高尾はニヤリと嫌な笑みを浮かべたので俺は追求される前にそそくさと歩き出していた。後ろで真ちゃん明日覚悟しろよー!と高尾が叫んでいることは無視して。





「ナマエ、来たのだよ」

ガラリ。
通い慣れたそこの部屋にはいつもの場所にいつもの彼女。ベッドで半身を起こし今日もナマエは歌っていた。

「真ちゃん、お疲れ様」

ふわりとナマエの笑顔で心が温かくなるのがわかる。この心地よさは言葉に言い表せないほどに、俺を癒してまた明日からの力となっている。
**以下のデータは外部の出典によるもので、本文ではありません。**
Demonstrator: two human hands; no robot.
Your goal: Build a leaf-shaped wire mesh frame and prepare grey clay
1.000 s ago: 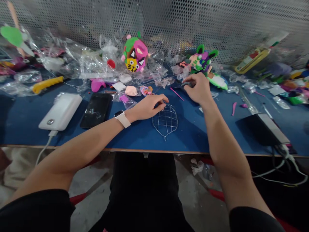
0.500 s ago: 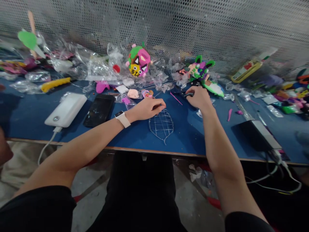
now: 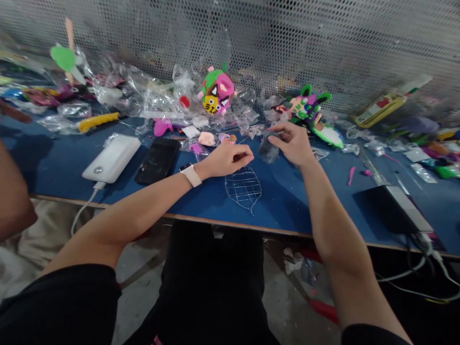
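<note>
A leaf-shaped wire mesh frame (image 3: 244, 187) lies flat on the blue table (image 3: 287, 201) near its front edge. My left hand (image 3: 225, 159), a white watch on its wrist, rests curled at the frame's top edge, fingertips pinched on the wire. My right hand (image 3: 293, 142) is raised a little above the table to the right, fingers closed on a small dark tool (image 3: 268, 149) that is blurred by motion.
A white power bank (image 3: 112, 158) and a black phone (image 3: 158, 160) lie left. Clay figures (image 3: 216, 93) and crumpled clear wrappers (image 3: 154, 96) crowd the back, under a perforated metal screen. A black box (image 3: 393, 208) with cables sits right. Another person's arm (image 3: 12, 191) shows at far left.
My right hand has lifted off the table with the dark tool and come nearer the wire frame. My left hand stays on the frame. The view has shifted left.
</note>
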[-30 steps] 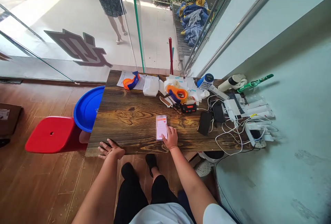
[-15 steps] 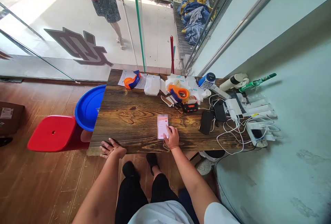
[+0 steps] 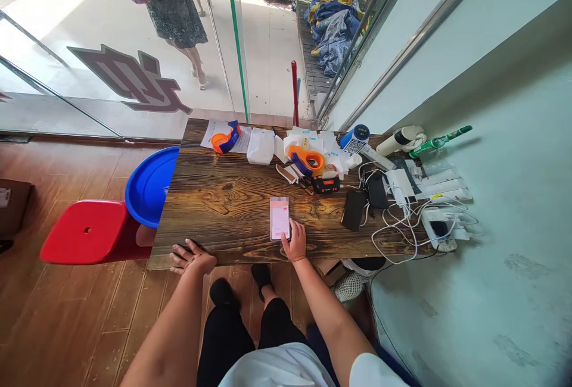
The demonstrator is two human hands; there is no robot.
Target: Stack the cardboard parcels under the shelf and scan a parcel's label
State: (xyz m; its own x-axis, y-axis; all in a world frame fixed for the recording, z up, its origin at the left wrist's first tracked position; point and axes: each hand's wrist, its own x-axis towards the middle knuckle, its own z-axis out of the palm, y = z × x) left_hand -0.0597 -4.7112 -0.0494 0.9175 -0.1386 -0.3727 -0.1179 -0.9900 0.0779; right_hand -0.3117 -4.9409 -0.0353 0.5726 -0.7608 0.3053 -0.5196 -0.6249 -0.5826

恥ずかしくて本人には言えないが…それについて、俺はとても、感謝してる。

「真ちゃんどうしたの?」
「いや、別に…たいした事ではないのだよ」

誤魔化すように眼鏡をあげれば、変な真ちゃんっと笑う姿が視界いっぱいに映る。その明るく優しい笑い声に俺もつられて頬を緩めた。

あぁ、そうだ。
ずっと笑っていて欲しい。
ただそれを強く願った瞬間でもあった。





それは、その日の帰りのことだった。見たことがないくらい真剣な瞳をしてナマエは問いかけてきた。

「ねぇ…真ちゃん。次の日曜って部活、あるよね?」
「あぁ。だが夕方には終わるが…何か検査でもあるのか?」

ナマエはこの頃、頻繁に検査を受けており、授業中に
(これから検査入ったから今日はお話できないや><ごめん!)
などとメールが入ってることは珍しくなかった。だから、また検査か何かで会えないのだろうかと、少し心が締め付けられているところへ思わぬ言葉が飛び込んできた。

「ううん、絶対ね、会いたいの、真ちゃんに」

会いに行けたら一番なんだけど…ごめん我が儘言って。そう言って俯いたナマエに俺は先ほどより強く心が締め付けられる音を聞いた気がした。いつもの笑顔ではなく初めて見る真剣な表情と、無理やり作ったような笑顔は俺を動かすには十分だった。

「…大丈夫なのだよ。練習試合後にここに来る」

だから、そのような顔は止せ。
俯いたナマエの頭をゆっくりと撫でれば、ゆっくりと表情が伺える。それは、いつも笑顔のナマエだった。俺はたまらなく心臓が飛び跳ねて抱きしめたくなった。

(俺は、今、何をしよう、としたのだよ)

その衝動に驚きつつもブレーキをかけ、俺はナマエと指切りの約束をした。

「じゃあ、真ちゃん。日曜ねっ絶対だよ!」
「わかっているのだよ。そんなに大きな声で叫ぶな」
「だって真ちゃんの反応鈍いんだもん」
「先程、指切りもしただろう」
「来なかったら針千本じゃすまさないからね!」
「あぁ。必ず会いに来るのだよ」

では、またなと背を向ければ、いつもように明るく真ちゃんまたねと声がかかる。俺はその時、振り向くべきだったのだ。彼女が、ナマエが泣きそうな顔で俺を見つめていたと知ることができたはずなのに…。